What is being asked:
The required answer is every line of the data containing the word "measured".

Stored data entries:
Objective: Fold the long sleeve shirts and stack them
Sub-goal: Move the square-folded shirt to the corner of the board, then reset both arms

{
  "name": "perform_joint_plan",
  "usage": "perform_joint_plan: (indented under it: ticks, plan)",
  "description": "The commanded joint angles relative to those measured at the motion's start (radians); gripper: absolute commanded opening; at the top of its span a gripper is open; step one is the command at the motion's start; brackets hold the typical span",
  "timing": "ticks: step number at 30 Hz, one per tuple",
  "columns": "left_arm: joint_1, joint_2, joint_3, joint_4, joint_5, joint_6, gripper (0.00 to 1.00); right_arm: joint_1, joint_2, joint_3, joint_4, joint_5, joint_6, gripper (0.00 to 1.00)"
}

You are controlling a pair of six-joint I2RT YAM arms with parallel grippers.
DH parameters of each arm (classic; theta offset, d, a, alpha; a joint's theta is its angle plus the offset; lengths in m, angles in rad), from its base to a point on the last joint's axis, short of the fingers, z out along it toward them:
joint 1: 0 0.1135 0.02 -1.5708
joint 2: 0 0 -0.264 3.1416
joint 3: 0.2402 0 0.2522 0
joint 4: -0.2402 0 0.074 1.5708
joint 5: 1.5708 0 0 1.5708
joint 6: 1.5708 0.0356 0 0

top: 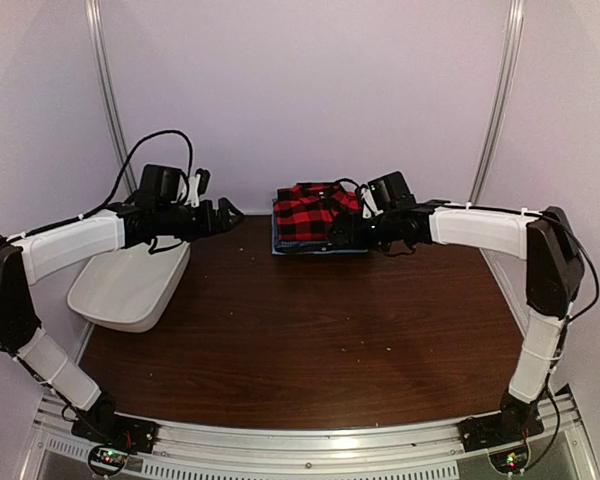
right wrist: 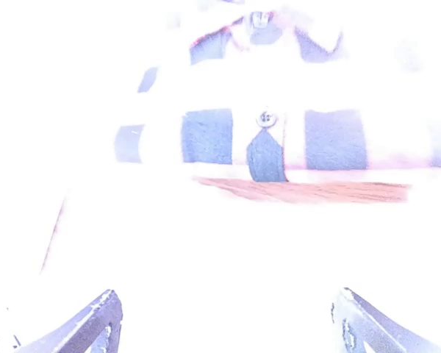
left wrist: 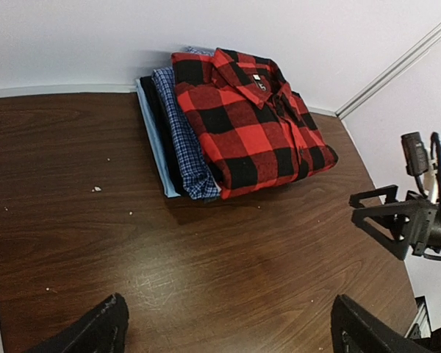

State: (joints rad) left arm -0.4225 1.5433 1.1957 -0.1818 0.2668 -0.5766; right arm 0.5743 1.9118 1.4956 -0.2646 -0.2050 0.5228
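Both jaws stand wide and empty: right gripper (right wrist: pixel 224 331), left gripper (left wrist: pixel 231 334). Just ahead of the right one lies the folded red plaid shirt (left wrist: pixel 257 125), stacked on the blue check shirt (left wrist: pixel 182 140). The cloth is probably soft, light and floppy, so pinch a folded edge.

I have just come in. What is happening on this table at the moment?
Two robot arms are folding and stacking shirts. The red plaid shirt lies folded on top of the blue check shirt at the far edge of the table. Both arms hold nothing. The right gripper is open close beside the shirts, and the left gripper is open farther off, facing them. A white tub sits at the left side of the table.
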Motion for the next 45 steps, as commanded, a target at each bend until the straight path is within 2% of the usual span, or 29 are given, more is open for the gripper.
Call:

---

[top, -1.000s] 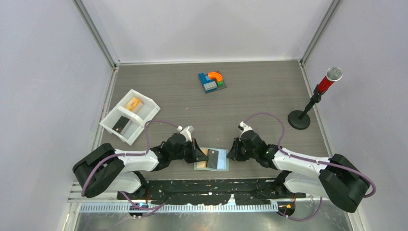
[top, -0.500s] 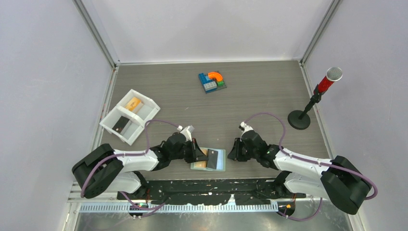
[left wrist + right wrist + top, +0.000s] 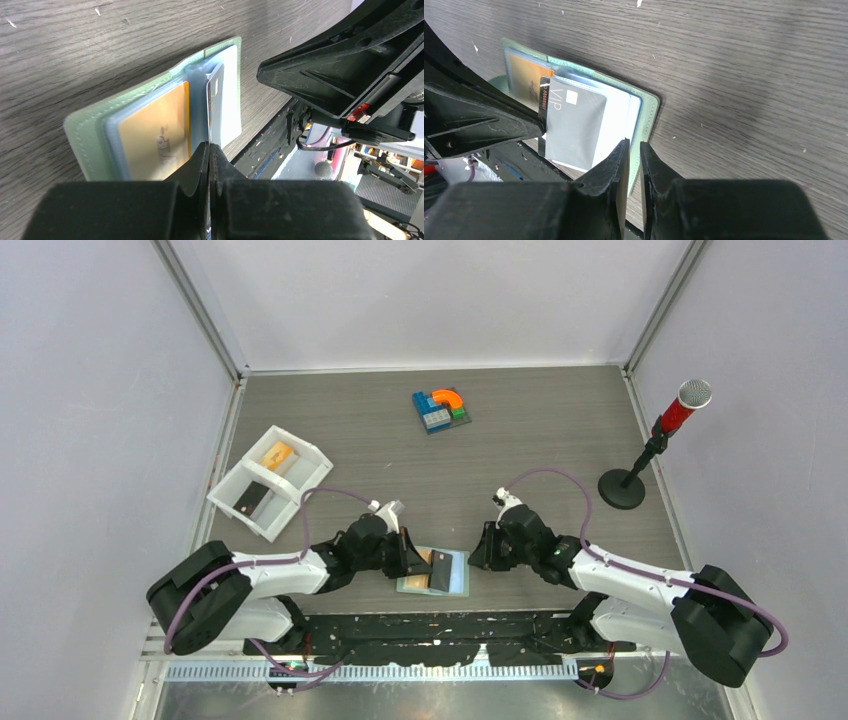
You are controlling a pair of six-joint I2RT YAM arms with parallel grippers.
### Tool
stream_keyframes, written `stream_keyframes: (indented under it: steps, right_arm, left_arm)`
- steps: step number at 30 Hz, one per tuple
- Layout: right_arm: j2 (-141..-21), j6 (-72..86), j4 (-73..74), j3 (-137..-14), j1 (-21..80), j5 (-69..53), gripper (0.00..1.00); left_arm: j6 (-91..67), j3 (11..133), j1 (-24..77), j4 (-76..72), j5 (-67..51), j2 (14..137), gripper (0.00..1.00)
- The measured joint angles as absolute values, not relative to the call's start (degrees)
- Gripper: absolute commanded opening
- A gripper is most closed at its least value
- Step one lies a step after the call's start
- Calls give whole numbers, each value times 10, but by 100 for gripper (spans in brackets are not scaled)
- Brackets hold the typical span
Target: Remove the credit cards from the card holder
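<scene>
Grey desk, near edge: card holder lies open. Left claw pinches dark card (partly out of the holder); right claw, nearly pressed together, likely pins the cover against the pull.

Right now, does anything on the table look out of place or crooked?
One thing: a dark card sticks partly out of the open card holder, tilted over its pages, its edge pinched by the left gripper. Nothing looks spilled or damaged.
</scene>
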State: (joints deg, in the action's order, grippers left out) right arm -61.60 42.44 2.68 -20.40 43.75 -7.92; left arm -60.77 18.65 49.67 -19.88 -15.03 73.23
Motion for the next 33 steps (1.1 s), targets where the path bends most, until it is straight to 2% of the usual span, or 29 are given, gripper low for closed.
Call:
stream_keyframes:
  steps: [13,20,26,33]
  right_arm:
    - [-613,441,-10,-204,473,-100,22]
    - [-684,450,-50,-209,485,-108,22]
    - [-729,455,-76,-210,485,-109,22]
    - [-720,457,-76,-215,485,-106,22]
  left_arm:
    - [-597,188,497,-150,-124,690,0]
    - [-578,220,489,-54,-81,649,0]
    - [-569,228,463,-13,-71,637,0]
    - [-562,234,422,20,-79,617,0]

Worked solution:
  "description": "The commanded joint angles relative to those measured at the motion's start (radians); gripper: absolute commanded opening; at the top of its span a gripper is open; step one is the command at the motion's start; brackets hold the typical span",
- The measured joint angles as absolute values, not relative to the call's start (degrees)

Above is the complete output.